[Activity] Starting at the first line of the entries below, output every line exactly, up to and including the line with "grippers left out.".

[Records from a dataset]

= Beginning of Section =

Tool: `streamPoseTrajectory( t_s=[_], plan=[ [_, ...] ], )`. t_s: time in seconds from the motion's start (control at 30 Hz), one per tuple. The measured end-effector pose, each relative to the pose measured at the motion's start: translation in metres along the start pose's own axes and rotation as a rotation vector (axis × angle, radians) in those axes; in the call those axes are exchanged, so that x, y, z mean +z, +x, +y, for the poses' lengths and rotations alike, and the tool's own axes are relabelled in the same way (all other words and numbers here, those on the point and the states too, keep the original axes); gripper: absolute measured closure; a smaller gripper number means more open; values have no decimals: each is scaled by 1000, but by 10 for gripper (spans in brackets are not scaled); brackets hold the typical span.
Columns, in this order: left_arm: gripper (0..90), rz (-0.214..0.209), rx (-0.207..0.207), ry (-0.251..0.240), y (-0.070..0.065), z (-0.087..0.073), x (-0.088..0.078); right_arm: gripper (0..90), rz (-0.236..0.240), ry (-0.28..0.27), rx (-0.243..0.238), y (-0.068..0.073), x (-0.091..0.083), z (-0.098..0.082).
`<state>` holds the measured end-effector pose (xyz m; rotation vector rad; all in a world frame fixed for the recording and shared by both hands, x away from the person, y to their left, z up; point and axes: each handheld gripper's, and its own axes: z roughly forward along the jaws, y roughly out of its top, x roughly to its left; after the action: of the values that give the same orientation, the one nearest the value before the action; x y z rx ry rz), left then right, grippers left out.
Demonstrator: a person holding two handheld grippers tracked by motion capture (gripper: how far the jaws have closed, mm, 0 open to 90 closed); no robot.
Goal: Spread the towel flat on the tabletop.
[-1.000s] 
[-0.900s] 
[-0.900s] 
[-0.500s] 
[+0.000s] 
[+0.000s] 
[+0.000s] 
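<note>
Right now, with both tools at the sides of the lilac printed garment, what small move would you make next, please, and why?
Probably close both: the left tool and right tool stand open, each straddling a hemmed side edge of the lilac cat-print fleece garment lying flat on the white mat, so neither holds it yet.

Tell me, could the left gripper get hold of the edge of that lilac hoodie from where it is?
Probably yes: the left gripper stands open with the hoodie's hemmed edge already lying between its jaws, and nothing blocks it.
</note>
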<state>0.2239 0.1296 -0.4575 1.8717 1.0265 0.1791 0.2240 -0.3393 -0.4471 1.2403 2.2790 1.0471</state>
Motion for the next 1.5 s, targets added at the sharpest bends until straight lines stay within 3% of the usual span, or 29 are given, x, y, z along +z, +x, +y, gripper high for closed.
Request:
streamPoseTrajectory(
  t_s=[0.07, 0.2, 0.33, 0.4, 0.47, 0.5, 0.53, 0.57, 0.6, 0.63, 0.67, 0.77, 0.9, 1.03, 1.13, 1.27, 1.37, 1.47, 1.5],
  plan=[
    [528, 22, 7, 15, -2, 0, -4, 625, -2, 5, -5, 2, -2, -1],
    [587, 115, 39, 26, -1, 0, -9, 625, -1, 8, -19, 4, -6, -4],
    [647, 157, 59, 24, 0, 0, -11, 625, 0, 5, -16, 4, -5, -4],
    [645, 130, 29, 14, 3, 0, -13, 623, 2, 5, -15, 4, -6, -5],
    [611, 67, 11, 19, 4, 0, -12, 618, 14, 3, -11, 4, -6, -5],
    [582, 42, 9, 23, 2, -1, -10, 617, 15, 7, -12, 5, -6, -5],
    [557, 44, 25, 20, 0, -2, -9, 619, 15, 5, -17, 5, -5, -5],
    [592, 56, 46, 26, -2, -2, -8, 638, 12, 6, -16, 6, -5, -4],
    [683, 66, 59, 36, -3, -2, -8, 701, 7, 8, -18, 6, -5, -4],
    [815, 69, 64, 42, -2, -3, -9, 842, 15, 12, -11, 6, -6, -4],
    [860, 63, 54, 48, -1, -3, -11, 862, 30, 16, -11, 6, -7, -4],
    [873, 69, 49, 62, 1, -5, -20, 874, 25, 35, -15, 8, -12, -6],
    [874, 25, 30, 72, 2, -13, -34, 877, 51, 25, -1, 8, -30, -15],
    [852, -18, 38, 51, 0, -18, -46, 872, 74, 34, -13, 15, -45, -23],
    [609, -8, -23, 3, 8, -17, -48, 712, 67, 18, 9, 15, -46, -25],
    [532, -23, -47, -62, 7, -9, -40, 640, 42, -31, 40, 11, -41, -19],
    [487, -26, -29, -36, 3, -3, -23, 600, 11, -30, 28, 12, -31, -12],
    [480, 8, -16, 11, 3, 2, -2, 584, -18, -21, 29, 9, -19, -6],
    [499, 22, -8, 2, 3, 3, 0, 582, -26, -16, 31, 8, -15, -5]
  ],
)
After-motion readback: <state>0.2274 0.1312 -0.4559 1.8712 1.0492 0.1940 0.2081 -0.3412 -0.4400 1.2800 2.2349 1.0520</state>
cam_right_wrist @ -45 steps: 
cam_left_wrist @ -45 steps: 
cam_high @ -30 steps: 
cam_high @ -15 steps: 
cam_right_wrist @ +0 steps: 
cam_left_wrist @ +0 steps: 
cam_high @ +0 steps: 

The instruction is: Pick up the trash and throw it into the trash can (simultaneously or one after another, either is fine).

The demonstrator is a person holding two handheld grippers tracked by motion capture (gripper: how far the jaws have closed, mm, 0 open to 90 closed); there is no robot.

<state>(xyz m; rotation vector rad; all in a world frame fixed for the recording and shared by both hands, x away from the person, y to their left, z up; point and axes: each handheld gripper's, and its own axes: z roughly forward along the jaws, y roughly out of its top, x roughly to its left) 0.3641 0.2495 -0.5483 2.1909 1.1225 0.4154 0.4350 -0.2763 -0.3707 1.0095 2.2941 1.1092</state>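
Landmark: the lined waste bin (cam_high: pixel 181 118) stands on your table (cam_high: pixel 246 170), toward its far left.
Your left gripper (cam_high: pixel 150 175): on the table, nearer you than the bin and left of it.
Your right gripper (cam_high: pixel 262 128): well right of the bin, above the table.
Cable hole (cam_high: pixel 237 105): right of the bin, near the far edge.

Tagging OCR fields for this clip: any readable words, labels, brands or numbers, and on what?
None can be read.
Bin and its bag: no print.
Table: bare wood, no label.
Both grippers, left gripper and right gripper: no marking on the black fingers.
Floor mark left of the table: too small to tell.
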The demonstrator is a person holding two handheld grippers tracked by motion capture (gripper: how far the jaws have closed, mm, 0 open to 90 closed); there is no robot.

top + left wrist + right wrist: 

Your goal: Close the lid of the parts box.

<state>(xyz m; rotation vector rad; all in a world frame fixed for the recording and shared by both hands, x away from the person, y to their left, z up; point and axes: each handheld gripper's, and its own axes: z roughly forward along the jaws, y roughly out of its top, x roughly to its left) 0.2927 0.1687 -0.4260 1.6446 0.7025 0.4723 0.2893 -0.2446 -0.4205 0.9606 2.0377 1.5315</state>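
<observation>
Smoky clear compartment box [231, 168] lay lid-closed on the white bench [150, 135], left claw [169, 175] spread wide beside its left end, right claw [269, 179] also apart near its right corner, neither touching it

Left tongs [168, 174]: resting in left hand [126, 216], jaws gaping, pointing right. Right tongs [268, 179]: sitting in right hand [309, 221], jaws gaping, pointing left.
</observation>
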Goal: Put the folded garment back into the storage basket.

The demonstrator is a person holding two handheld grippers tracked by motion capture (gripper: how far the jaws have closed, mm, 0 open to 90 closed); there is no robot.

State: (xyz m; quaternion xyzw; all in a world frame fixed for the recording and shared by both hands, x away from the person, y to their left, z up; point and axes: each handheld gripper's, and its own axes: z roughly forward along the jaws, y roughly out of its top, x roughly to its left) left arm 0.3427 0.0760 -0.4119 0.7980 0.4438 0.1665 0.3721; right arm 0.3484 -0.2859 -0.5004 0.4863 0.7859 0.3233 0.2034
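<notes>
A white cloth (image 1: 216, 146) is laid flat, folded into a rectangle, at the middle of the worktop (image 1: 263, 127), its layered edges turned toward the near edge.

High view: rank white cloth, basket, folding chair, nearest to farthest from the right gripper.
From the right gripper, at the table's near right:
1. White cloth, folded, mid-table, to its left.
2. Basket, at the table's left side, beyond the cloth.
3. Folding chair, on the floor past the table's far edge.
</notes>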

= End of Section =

[Task response]
Tool: `streamPoseTrajectory( t_s=[_], plan=[ [_, ...] ], )`. t_s: time in seconds from the motion's start (control at 30 Hz), one per tuple. The measured end-effector pose, each relative to the pose measured at the motion's start: translation in metres along the start pose's own axes and rotation as a rotation vector (axis × angle, radians) in those axes; in the call those axes are exchanged, so that x, y, z mean +z, +x, +y, for the poses' lengths and rotations alike, and the tool's own axes are relabelled in the same way (all other words and numbers here, those on the point and the states too, keep the original axes); gripper: absolute measured closure; a smaller gripper number means more open; values have no decimals: each is scaled by 1000, but by 10 for gripper (spans in brackets are not scaled); brackets hold the typical span.
Columns, in this order: left_arm: gripper (0..90), rz (-0.214..0.209), rx (-0.207..0.207), ry (-0.251..0.240), y (-0.070..0.065), z (-0.087..0.073), x (-0.088..0.078); right_arm: gripper (0..90), rz (-0.236..0.240), ry (-0.28..0.27), rx (-0.243..0.238), y (-0.068..0.073), x (-0.091..0.083), z (-0.098..0.082).
`<state>` holds the measured end-effector pose (xyz m; rotation vector rad; all in a world frame fixed for the recording and shared by both hands, x away from the person, y to their left, z up; point and axes: each handheld gripper's, and its own axes: z roughly forward along the jaws, y roughly out of its top, x roughly to its left; after the action: of the values that give the same orientation, the one nearest the value before the action; x y z rx ry rz), left then right, grippers left out.

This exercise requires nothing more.